By Jonathan Ammons
I recently went to the Asheville Art Museum to see an exhibit of Josef Albers color studies, a former Bauhaus artist, refugee, and master color theorist who taught at the Black Mountain College here in Asheville. While we were in the exhibit a small tour of school kids came through with a volunteer teacher talking about the works.
“Now take a look at these two squares” he said, pointing to two yellow squares, one on top of the other. The squares were the same size, one a bright yellow, the other painted blue. Inside each one was a tiny grey rectangle. “What is the difference between these two grey rectangles?”
“That ones darker!” an enthusiastic little girl called out.
“You think that one is darker?” said the man, “come up here and take a closer look. Because they are actually the same color, but because this one has a bright yellow behind it, the grey square looks darker.” To anyone just passing by the piece or with no understanding of Albers work, it just looked like two colored squares, the type of thing stingy old pricks often say is “not art” or “modern art garbage”. But to anyone with a little knowledge of the subject, it is a mind blowing color exercise, and Albers was one of the first to document the idea.
I think we see this a lot with food as well. I remember speaking to some friends who had just been to Curate and were less than impressed. As someone who has never had anything less than an excellent meal there, I asked what happened that so sullied their impressions of the food. “We got the Jamon Iberico, and it was just salty ham!”
“Yes,” I said, “that is what it is supposed to be.”
“It was just salty and fatty and plain.”
If you are not familiar with Jamon Iberico, let me take a moment to explain. This exceedingly costly pork product almost always refers to a 36 month cured leg of a free range black hoofed pig that has been fed only acorns for its entire life. I recently tried pricing one out and it came to around $1,500 for a ten pound leg, not including the shipping. The point and pleasure of this charcuterie is the amount of control that the farmer has had over the exercise and diet of his animals, which produces a rich, fatty meat that has a distinctly unusual flavor.
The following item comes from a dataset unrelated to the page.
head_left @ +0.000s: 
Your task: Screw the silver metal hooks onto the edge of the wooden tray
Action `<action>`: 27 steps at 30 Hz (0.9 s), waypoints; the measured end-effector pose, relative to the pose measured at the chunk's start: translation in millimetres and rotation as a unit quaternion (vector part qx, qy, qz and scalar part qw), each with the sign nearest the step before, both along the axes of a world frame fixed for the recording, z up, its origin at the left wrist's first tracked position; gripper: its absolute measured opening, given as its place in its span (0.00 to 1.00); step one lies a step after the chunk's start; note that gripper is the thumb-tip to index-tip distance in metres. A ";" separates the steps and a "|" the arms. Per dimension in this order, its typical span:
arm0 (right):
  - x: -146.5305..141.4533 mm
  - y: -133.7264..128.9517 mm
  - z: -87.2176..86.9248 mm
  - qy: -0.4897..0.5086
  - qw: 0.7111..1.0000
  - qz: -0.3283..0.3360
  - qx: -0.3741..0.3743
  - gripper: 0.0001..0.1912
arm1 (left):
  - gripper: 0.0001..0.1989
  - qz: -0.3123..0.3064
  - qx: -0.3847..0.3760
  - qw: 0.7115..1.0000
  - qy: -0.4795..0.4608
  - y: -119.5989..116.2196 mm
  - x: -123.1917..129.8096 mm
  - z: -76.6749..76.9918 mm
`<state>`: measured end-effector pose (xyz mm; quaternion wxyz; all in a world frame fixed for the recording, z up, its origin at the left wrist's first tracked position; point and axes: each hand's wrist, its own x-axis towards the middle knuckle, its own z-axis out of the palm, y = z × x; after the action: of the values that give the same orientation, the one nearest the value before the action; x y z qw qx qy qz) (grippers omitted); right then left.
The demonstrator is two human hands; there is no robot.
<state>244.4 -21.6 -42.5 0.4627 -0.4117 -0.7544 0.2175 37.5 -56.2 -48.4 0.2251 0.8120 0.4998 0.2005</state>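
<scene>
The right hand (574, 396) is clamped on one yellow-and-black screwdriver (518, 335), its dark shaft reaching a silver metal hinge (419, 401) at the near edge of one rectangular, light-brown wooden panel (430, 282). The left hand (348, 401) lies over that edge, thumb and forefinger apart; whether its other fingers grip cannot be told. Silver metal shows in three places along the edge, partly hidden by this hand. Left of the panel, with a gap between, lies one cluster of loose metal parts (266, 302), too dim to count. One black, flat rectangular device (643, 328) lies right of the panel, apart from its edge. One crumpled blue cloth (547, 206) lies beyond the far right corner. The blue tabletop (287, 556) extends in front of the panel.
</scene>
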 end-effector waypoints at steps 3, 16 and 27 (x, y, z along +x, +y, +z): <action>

Now, I eat a lot of Charcuterie. It is hard for me to go to a restaurant or cafe that claims to make their own or has an interesting selection and not spend $50 on salty, fatty, aged animal products. So I do have the benefit of having experienced a lot of cured meats. But if someone’s only real experience with cured meat is their BLT at Waffle House or the cappicolo on their Lenny’s sub sandwich, then of course they would have no frame of reference as to why the expensive plate of thinly sliced pork product is so good and would understandably deem it “over rated.” It is easy to fathom why someone with no experience would be perplexed at the concept of paying $14 for a small sampling of something that, as far as they know, doesn’t seem much different than the stuff they put on their cold cut sandwiches.
But let’s take that a step further. Say that same person were to walk into Table or Imperial Life and have the charcuterie there? Assortments of pattes and cures, spread on a long wooden board… Would they complain about that too? Would they have a frame of reference? Lots of people claim to make “house charcuterie” but it often turns out watery or over spiced. It is extremely rare to get something as cleanly and accurately processed and assembled as artfully or skillfully as David’s charcuterie. I think anyone who has had a pate before can immediately assess the quality, but what would I have thought back when I did not have the decade of experience shoving foie gras in my mouth? Would it have been something I would have just glossed over and lost interest in? Would I have been that dumb ass that complained vocally online that the King James Public House served him cold pate?
Similarly, I’ll address the idea of a consomme. I love a good consomme. A simple dish of clarified stock in which the addition of meat, vegetables or herbs is considered a garnish rather than the focus of the dish. The focus is on the stock. And stock is an art form in and of itself, often known as the backbone of all cooking. To clarify that stock, it takes time, patience and dedication. It is truly a labour of love. I have sat at coursed dinners with people and when I see a consomme delivered to the table, I always get excited, but often times other guests will look at the bowl and say things like “It’s just broth! It’s like hospital food!” That’s about the point that I slam the palm of my hand into my face. Because what is in that bowl is not just chicken broth straight out of the can from Sysco, rather it is a finely crafted liquid infused with meat, fat, fresh vegetables, herbs and spices over the course of hours. Then it is painstakingly clarified over the course of even more hours until it is clear and beautiful, reduced so as to pack the most flavor into every slurp from your spoon.
I have learned that there are many small details in food and drink that I have often breezed right by because I did not have the knowledge to fully understand how to even begin to taste what made that dish or that drink special or unique. I always laugh when I hear people trash Four Roses Bourbon and then order a Bulleit Bourbon seeing how Four Roses makes Bulleit and Bulleit is actually only Four Roses Yellow Label bottled at a different proofs.
I guess my point is, don’t feel the need to evaluate something before you understand it. There is no pain or shame in looking at something and saying, “I don’t know what to think just yet.” After all, you sure don’t want to be that guy pointing at the Josef Albers painting and saying, “it’s just a bunch of squares? Where’s the art in that?”